Problem description.
Each line below from the "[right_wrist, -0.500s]" line through the "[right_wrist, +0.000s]" line, those two included, must be restated word for word; the pictures must not be.

═══ Stored data ═══

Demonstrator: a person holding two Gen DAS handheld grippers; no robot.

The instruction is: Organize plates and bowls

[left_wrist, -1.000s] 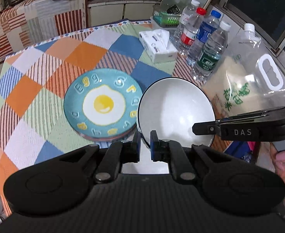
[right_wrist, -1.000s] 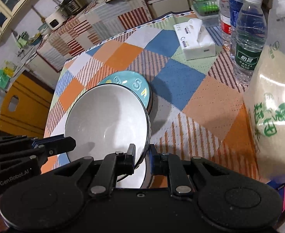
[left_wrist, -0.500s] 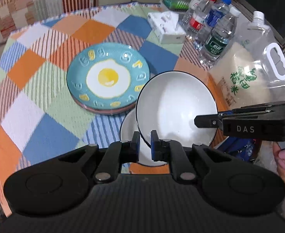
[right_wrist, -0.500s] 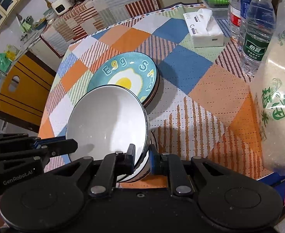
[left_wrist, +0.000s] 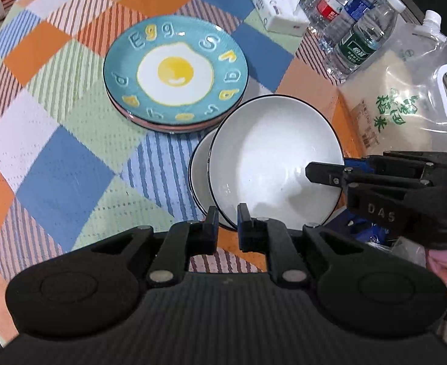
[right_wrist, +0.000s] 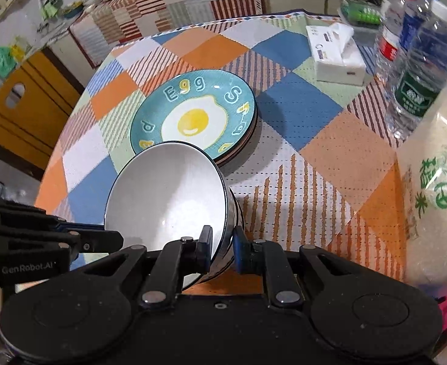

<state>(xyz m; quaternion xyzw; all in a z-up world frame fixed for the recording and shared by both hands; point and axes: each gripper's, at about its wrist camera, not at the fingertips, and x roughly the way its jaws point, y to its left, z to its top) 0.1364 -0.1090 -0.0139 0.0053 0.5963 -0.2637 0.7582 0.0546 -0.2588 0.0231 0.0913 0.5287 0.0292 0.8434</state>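
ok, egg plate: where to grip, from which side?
Its raised rim, one finger above, one below the lip: the egg plate lies flat atop a stack, so only the rim offers purchase. Probably come from its left edge in the left wrist view; the white bowl crowds the near-right edge.

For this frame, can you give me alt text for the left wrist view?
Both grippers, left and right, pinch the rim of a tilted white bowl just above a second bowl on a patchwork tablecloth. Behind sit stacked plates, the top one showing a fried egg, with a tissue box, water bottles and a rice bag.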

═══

Solution to this problem.
[right_wrist, -0.500s] 
[left_wrist, +0.000s] 
[right_wrist, +0.000s] 

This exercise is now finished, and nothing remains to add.